Emerging growth company
If an emerging growth company, indicate by check mark if the registrant
has elected not to use the extended transition period for complying with any new or revised financial accounting standards provided pursuant
to Section 13(a) of the Exchange Act.
Item 1.01. Entry into a Material Definitive Agreement.
On September 29, 2022, IG Acquisition Corp., a Delaware corporation (the “Company”), issued a promissory note (the “Note”) in the aggregate principal amount of up to $608,601.12 to IG Sponsor, LLC, a Delaware limited liability company (the “Sponsor”), pursuant to which the Sponsor agreed to loan to the Company up to $608,601.12 in connection with the extension of the Company’s termination date from October 5, 2022 to April 5, 2023 (or such earlier date as determined by the board of directors of the Company (the “Board”).
The Company will deposit $101,433.52 into the Trust Account in connection with the first drawdown under the Note as well as $101,433.52 into the Trust Account for each calendar month (commencing on November 6, 2022 and ending on the 5th day of each subsequent month), or portion thereof, that is needed by the Company to complete an initial business combination (the “Initial Business Combination”), and such amounts will be distributed either to: (i) all of the holders of shares of Class A common stock (the “Public Shares”) upon the Company’s liquidation or (ii) holders of Public Shares who elect to have their shares redeemed in connection with the consummation of the Initial Business Combination.
The Note bears no interest and is repayable in full upon the date of the consummation of the Initial Business Combination.
The issuance of the Note was made pursuant to the exemption from registration contained in Section 4(a)(2) of the Securities Act of 1933, as amended.
The foregoing description is qualified in its entirety by reference to the Note, a copy of which is attached as Exhibit 10.1 hereto and is incorporated herein by reference.
Item 2.03. Creation of a Direct Financial Obligation or an Obligation Under an Off-balance Sheet Arrangement of a Registrant.
The disclosure contained in Item 1.01 of this Current Report on Form 8-K is incorporated by reference in this Item 2.03.
Item 5.03. Amendments to Articles of Incorporation or Bylaws; Change in Fiscal Year.
On September 29, 2022, the Company held a special meeting in lieu of the 2022 annual meeting of stockholders (the “Meeting”). At the Meeting, the Company’s stockholders approved an amendment to the Company’s Amended and Restated Certificate of Incorporation (the “Charter Amendment”) to extend the date by which the Company must consummate its Initial Business Combination from October 5, 2022 to April 5, 2023 (or such earlier date as determined by the Board). The Company filed the Charter Amendment with the Secretary of State of the State of Delaware on September 29, 2022.
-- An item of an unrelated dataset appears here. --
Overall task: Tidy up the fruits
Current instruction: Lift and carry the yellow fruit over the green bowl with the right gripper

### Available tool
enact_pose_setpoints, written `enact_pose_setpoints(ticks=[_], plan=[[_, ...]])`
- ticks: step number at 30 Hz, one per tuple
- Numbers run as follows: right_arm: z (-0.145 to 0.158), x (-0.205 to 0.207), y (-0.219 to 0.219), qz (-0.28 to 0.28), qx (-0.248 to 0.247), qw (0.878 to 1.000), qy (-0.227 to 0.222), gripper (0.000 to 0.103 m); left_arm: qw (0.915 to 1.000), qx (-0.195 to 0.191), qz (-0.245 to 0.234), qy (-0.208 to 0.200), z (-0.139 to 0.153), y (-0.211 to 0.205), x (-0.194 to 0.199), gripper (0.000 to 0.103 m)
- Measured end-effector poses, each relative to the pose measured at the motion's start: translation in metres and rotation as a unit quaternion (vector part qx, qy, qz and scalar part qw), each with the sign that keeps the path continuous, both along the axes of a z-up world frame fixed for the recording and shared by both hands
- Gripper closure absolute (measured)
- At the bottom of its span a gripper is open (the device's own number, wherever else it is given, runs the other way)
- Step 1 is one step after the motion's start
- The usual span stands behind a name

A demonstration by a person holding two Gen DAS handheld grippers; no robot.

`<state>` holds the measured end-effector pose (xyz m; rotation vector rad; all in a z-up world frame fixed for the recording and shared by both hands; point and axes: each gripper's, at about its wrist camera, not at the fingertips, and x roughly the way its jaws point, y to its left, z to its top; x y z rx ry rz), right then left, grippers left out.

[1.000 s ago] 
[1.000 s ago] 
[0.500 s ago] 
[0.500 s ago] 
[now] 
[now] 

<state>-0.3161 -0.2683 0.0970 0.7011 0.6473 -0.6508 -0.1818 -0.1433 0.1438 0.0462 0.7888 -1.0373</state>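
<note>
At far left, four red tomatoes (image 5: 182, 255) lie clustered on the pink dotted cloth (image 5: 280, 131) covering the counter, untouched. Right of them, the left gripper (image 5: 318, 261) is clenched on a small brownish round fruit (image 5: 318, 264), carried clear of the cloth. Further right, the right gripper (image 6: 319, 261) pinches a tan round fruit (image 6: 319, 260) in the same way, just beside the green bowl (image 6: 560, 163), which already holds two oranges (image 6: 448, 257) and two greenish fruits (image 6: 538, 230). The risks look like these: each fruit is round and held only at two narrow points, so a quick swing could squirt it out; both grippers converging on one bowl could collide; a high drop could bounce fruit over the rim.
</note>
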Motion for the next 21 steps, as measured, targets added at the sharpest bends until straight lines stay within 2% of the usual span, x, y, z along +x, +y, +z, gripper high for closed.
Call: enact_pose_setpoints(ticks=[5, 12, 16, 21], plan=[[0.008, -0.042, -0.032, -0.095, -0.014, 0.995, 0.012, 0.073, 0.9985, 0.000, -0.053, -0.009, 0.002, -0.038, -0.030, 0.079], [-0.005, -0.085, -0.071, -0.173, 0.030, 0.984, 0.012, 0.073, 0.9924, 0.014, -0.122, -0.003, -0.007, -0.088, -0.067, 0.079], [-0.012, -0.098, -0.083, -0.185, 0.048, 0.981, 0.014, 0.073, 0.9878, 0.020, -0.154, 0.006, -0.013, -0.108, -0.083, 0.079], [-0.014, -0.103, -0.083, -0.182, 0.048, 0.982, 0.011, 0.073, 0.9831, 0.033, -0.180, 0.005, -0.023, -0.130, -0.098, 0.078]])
The foregoing description is qualified in its entirety by reference to the Charter Amendment, a copy of which is attached as Exhibit 3.1 hereto and is incorporated by reference herein.
Item 5.07. Submission of Matters to a Vote of Security Holders.
At the Meeting, an aggregate of 27,500,842 shares of the Company’s common stock, which represents a quorum of the outstanding common stock entitled to vote as of the record date of August 25, 2022, were represented in person or by proxy at the Meeting.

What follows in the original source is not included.